EMPLOYERS WARNED: RUN CHECKS OR RISK CRIMINALS

EMPLOYERS WARNED: RUN CHECKS OR RISK CRIMINALS

QUEENSLAND companies are leaving themselves open to fraud risk by not performing criminal history checks on their prospective employees, according to a leading recruiter.

In light of the weekend’s revelations of a Queensland Health employee allegedly defrauding the State Government of $16 million, it has been revealed that only a fraction of employers conduct police background checks as part of the hiring process.

It is alleged Hohepa Morehu-Barlow had a history of fraud related offences in New Zealand, however his criminal background was not uncovered as checks were not performed.

Three Queensland Health bureaucrats were today stood down with pay as investigations continue.

Recruiter Tudor Marsden-Huggins says his company’s own statistics reveal that only 7 per cent of clients run criminal history checks as part of their employee screening process.

“Although this figure is up from 4 per cent last year, the small fraction of the market conducting background checks is a little worrying.
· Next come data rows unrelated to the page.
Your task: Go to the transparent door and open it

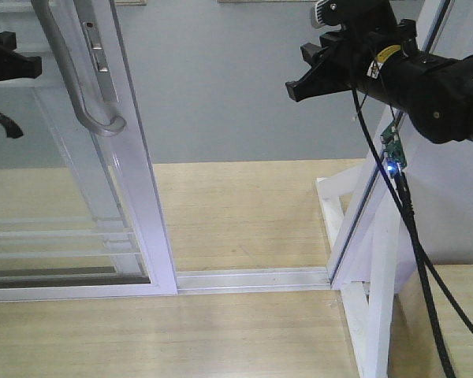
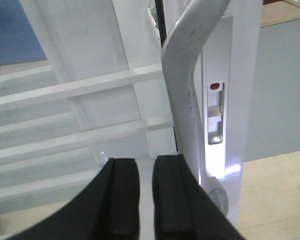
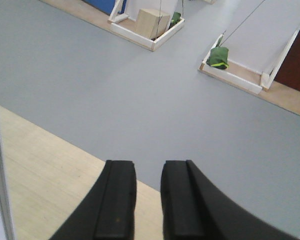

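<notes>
Hovering right by the grey pull handle (image 2: 187,75), the left gripper (image 2: 146,200) has its pads nearly pressed together on nothing. Right gripper (image 3: 147,200) looks the same, hanging over the wooden floor (image 3: 45,170). Farther back, the transparent door (image 1: 134,157) sits left, slid aside from the sliding track (image 1: 252,279).

doorway gap: open | left: transparent door (image 1: 134,181) | right: white frame (image 1: 378,236)
</notes>
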Controlling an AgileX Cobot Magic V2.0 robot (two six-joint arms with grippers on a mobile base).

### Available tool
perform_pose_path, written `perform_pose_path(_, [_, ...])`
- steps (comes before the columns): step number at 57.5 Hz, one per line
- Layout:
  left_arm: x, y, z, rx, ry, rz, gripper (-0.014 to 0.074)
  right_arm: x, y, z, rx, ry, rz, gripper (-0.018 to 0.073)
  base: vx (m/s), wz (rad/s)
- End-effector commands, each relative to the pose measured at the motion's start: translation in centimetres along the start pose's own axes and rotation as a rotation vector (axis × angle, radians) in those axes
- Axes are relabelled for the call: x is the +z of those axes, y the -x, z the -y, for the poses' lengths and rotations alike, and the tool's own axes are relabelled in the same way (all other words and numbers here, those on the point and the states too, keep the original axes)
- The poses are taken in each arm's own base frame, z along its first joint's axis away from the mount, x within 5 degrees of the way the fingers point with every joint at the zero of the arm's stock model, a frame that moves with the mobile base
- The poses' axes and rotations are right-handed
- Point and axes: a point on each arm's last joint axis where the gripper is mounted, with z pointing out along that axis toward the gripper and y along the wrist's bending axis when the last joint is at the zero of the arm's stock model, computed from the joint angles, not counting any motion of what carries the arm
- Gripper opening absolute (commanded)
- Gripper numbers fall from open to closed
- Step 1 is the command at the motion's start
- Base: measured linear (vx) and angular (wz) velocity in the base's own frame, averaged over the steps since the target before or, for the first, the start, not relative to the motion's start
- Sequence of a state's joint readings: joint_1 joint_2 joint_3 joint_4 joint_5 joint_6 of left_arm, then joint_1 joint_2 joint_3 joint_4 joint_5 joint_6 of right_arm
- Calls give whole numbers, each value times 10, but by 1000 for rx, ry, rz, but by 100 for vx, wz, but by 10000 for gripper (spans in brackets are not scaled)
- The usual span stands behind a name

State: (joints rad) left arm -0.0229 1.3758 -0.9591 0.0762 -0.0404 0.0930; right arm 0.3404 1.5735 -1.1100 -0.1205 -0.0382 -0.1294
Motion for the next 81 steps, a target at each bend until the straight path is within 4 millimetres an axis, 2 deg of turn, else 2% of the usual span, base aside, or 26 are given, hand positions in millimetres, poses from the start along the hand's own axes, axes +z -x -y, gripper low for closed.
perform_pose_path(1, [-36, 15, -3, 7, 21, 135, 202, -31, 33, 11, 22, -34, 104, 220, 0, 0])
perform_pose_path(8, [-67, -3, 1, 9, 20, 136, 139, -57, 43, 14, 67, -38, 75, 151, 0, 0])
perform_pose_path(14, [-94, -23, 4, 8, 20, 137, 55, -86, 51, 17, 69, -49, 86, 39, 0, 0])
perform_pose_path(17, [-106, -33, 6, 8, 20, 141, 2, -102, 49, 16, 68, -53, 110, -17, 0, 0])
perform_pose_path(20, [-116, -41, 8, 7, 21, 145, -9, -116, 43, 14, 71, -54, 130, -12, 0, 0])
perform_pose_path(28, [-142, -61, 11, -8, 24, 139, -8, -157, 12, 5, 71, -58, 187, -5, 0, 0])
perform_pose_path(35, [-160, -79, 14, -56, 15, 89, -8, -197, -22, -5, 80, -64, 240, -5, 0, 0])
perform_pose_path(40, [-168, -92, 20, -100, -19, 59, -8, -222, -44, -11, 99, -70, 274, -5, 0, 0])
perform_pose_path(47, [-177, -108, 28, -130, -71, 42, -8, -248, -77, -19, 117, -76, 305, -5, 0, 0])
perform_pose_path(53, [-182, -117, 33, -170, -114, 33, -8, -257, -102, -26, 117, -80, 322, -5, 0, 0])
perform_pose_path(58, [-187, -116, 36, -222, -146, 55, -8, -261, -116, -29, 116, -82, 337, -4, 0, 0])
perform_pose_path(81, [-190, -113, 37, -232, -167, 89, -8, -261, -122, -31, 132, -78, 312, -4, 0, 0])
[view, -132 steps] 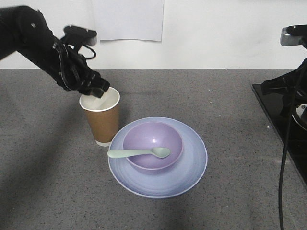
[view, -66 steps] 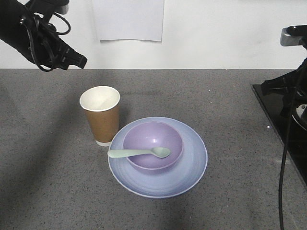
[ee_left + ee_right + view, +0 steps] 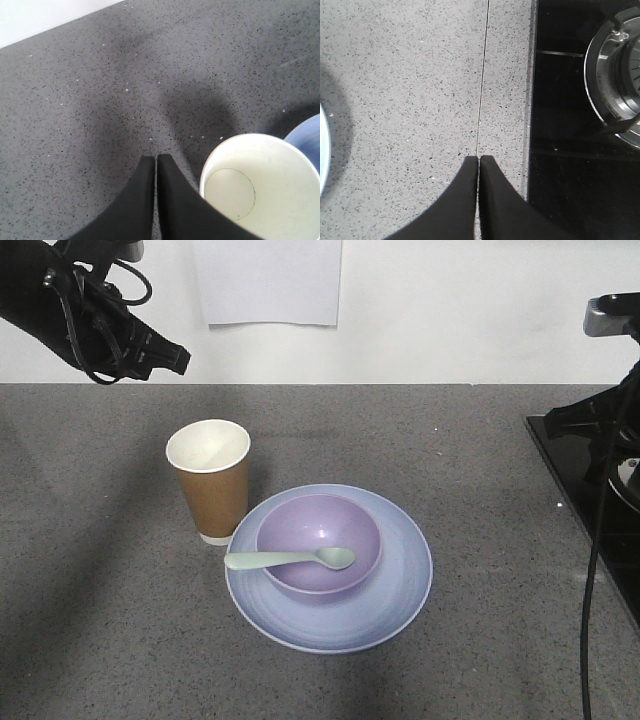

It’s vitally important for employers to know who they are employing, and if they have a history of criminal activity that could put the company or its clients in jeopardy,” says Marsden-Higgins, managing director of The Employment Office.

“Criminal history checks are particularly important if employees have access to company funds or sensitive financial information. Many employers perform their own checks using referees, and also checking up on potential employees on Facebook and Twitter, however the most efficient way to identify if there are any red flags is to perform a criminal history check.”

Marsden-Huggins estimates that one in every 25 criminal background checks records a disclosable criminal history, with some reporting multiple criminal offences. He says traffic convictions account for the largest number of offences reported in criminal history checks, followed by violent offences, theft, drug offences and fraud.

However Marsden-Huggins advises employers to be cautious, ensuring they do not use conviction and arrest records inappropriately to deny employment.

“The nature of the offence committed by the applicant and their suitability for the job on offer needs to be weighed up fairly to avoid discrimination lawsuits as seen in the United States,” he says.